Mulai tahun 2000 hingga 2010, Indonesia kehilangan sekitar 8,78 juta hektare hutan dan menghasilkan emisi 8,71 miliar ton CO2. Tujuh miliar CO2 di antaranya dihasilkan dari alih fungsi lahan.
Konsesi kelapa sawit dan kayu bertanggung jawab atas 38 persen deforestasi di Indonesia. Kedua hal ini juga menghasilkan 46 persen dari emisi secara nasional. Demikian hasil penelitian yang disampaikan Jonah Busch dari Conservation International (CI).
Kesimpulan penelitian ini merupakan hasil kerja sama antara peneliti dari CI, Environmental Defense Fund, World Resources Institute, University of Maryland, Woods Hole Research Center, dan Packard Foundation. Penelitian ini menyebut, konsesi sebuah area untuk pemotongan kayu atau kepala sawit, secara substansial akan meningkatkan tingkat deforestasi.

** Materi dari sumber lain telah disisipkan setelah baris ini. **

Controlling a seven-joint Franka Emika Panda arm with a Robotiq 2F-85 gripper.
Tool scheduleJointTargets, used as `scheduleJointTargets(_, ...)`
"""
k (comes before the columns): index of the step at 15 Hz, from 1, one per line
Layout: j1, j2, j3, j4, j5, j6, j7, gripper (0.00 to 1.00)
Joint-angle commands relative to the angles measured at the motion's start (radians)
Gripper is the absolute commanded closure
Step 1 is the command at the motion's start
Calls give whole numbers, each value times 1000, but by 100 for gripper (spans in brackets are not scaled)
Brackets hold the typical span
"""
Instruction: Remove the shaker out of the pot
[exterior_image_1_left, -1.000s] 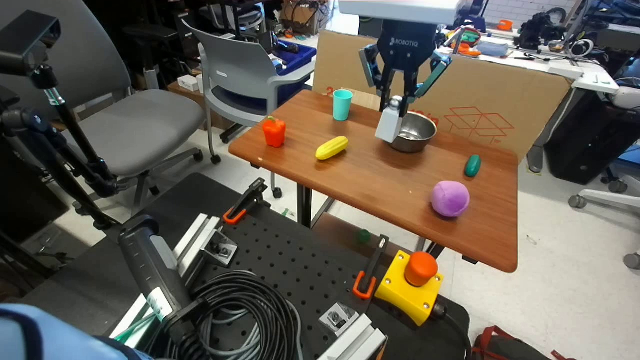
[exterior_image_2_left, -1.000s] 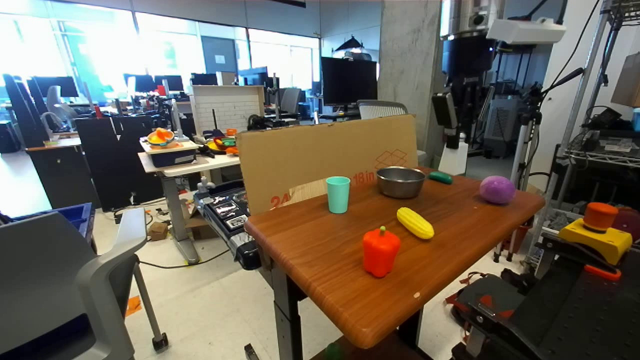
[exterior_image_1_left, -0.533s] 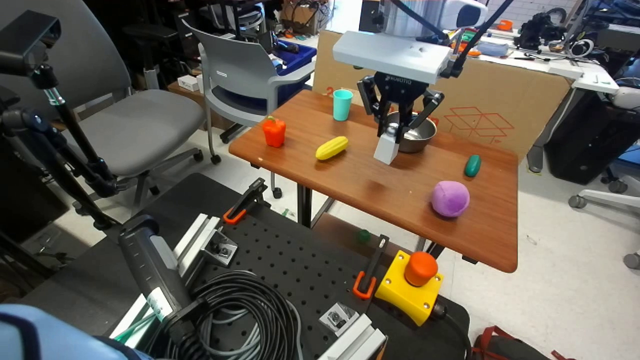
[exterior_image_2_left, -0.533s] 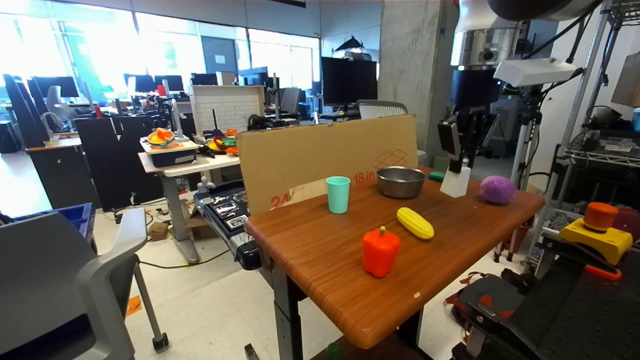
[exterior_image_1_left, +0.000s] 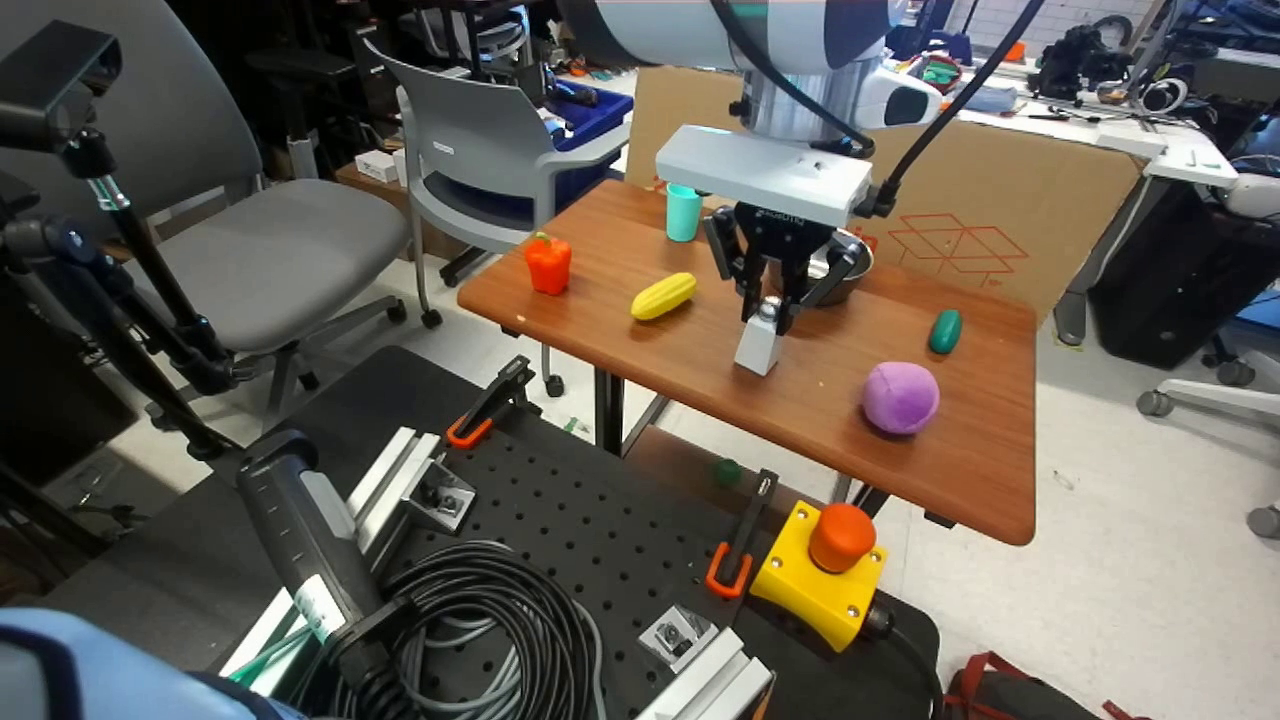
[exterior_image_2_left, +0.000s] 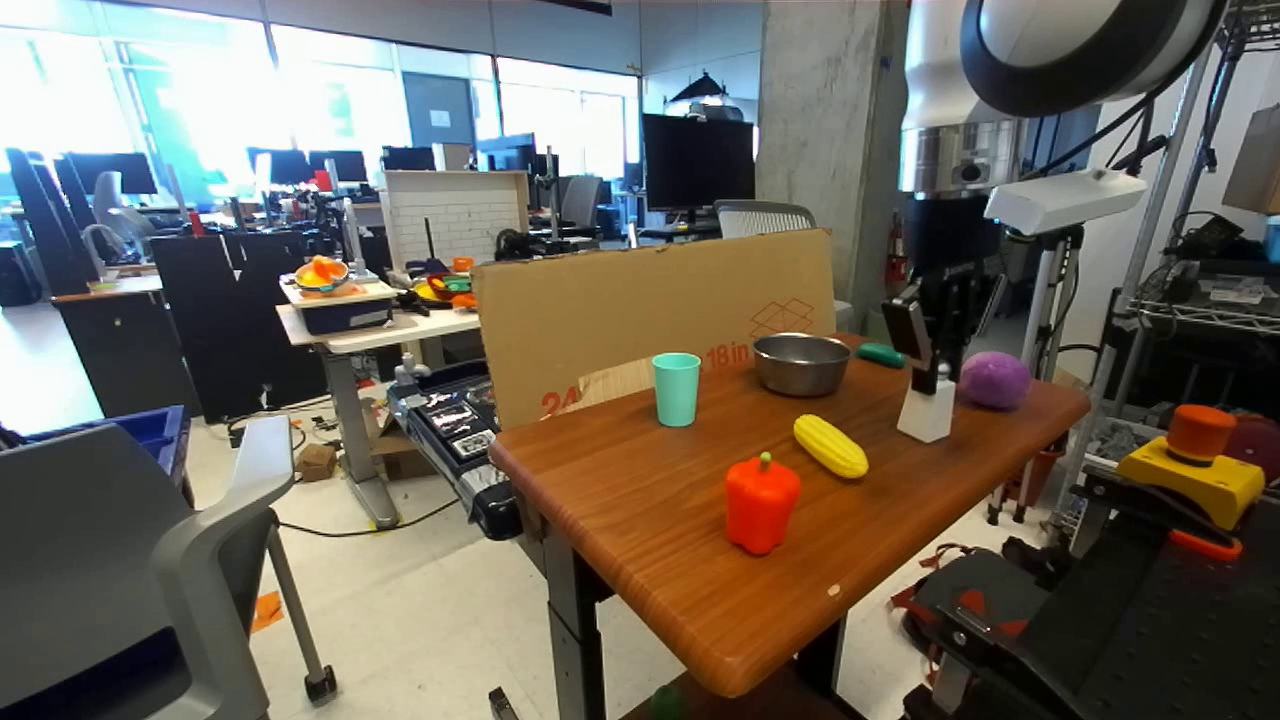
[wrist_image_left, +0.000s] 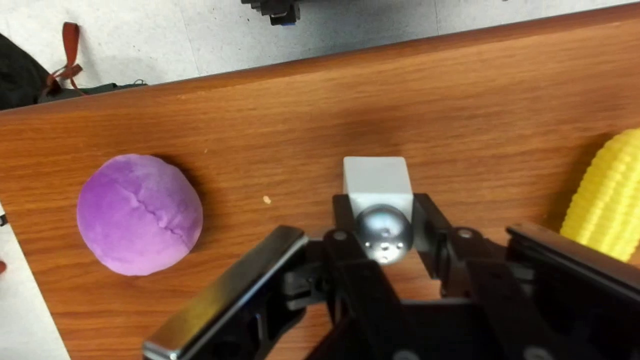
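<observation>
The shaker is a white tapered block with a silvery domed cap with holes. It shows in both exterior views (exterior_image_1_left: 757, 350) (exterior_image_2_left: 926, 413) and in the wrist view (wrist_image_left: 377, 176). My gripper (exterior_image_1_left: 767, 313) is shut on it near its cap, one finger on each side, as the wrist view (wrist_image_left: 384, 215) shows. The shaker hangs nearly upright, low over the table in front of the pot; I cannot tell whether its base touches the wood. The steel pot (exterior_image_2_left: 800, 370) stands at the table's back edge; my gripper partly covers it in an exterior view (exterior_image_1_left: 853, 282).
On the table (exterior_image_2_left: 640, 520) are a purple ball (exterior_image_1_left: 900, 398), a yellow corn-like piece (exterior_image_1_left: 664, 297), a red pepper (exterior_image_1_left: 549, 265), a teal cup (exterior_image_1_left: 684, 212) and a green piece (exterior_image_1_left: 945, 331). A cardboard sheet (exterior_image_2_left: 640, 310) stands behind the table.
My gripper has come down with the shaker and moved away from the pot towards the table's front edge. It stays shut on the shaker. The other objects have not moved.
</observation>
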Motion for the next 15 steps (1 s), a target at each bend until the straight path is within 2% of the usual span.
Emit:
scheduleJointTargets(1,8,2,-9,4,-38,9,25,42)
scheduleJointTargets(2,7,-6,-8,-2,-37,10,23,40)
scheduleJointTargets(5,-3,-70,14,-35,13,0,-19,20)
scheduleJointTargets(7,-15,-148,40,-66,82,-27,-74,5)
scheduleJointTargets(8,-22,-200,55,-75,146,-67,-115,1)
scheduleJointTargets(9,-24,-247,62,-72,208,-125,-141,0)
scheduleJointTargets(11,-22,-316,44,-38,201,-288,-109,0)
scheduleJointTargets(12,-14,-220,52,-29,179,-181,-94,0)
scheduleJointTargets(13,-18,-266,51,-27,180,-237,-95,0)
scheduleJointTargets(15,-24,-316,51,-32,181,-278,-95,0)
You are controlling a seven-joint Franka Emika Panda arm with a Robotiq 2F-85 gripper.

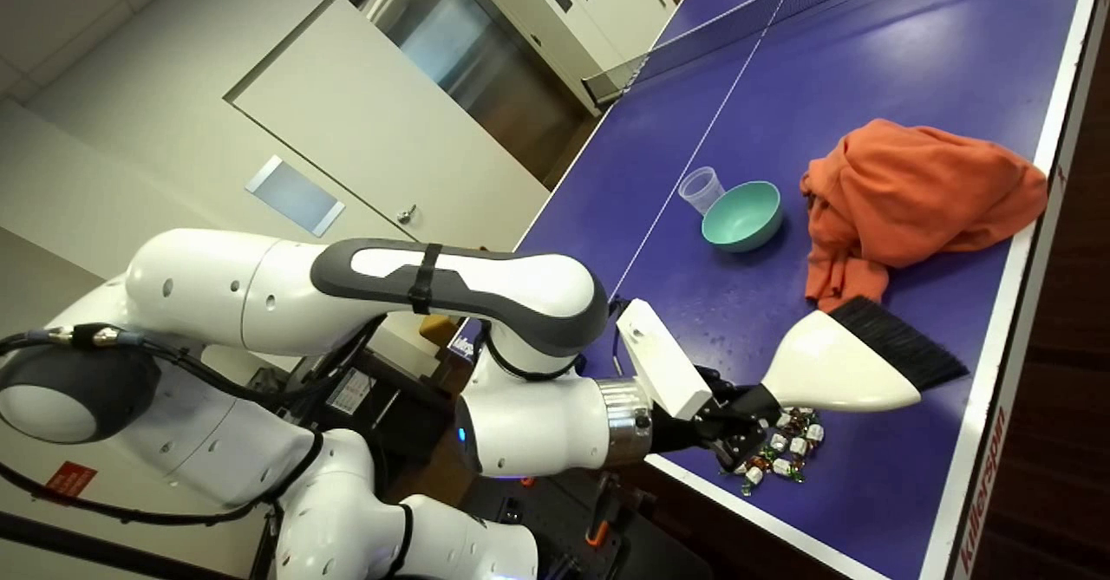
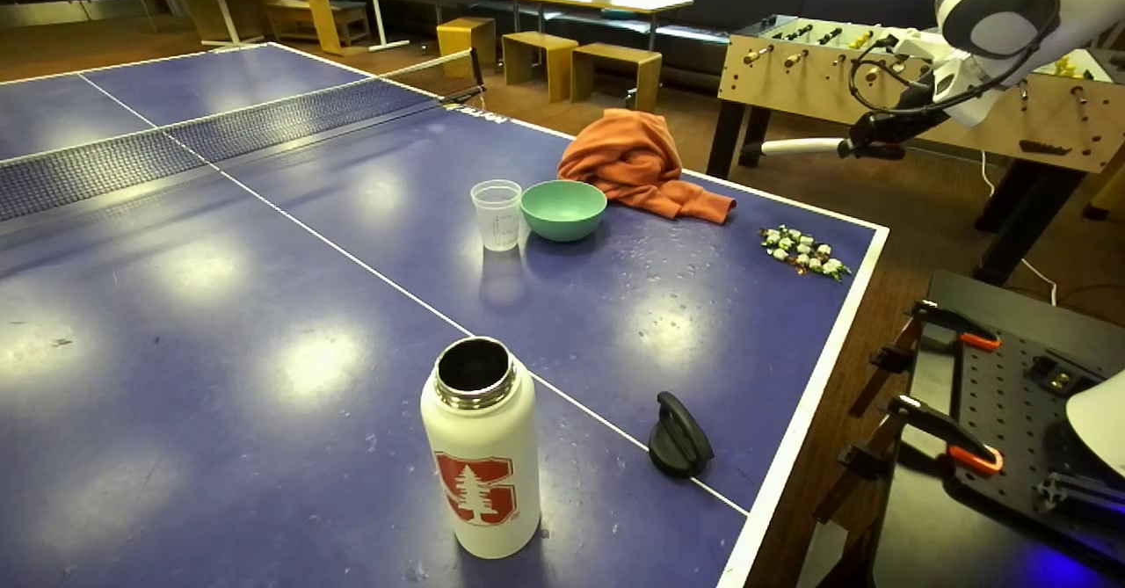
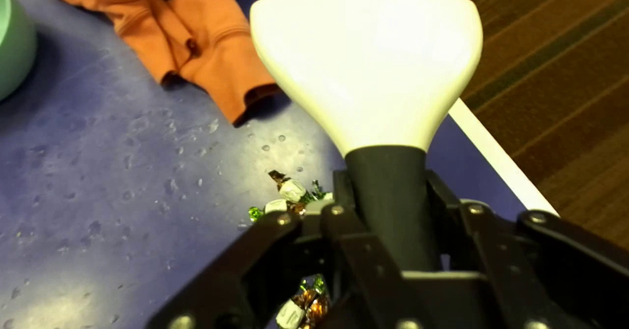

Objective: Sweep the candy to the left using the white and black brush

"Rata-rata, konsesi kelapa sawit meningkatkan deforestasi hingga 60 persen dan konsesi kayu meningkatkan deforestasi hingga 110 persen," ujar Busch dalam Konferensi Perubahan Iklim PBB (UNFCCC/COP-18) di Doha, Qatar, yang dihelat pada 26 November hingga 7 Desember 2012.
Dalam analisa penelitian ini, emisi gas rumah kaca dari Indonesia harusnya bisa dikurangi jika saja moratorium dari konsesi hutan dan lahan gambut diterapkan lebih dini pada tahun 2000. Moratorium yang dimaksud adalah Instruksi Presiden No.10/2011 yang berisi penundaan pemberian izin baru untuk konversi hutan atau pembangunan di lahan gambut.
Jika saja moratorium ini diterapkan lebih dini, maka bisa mengurangi 578 juta ton emisi karbon dioksida dengan memotong laju deforestasi hingga 414 ribu hektare dalam periode tahun 2000-2010.
Disarankan oleh Busch, jika Indonesia ingin mengurangi emisi gas rumah kaca sebanyak 26-41 persen pada 2020, perlu diperluas cakupan dari moratorium itu. Tidak hanya untuk hutan dan lahan gambut, tapi juga untuk hutan sekunder dan beberapa wilayah yang belum dijamah oleh konversi lahan.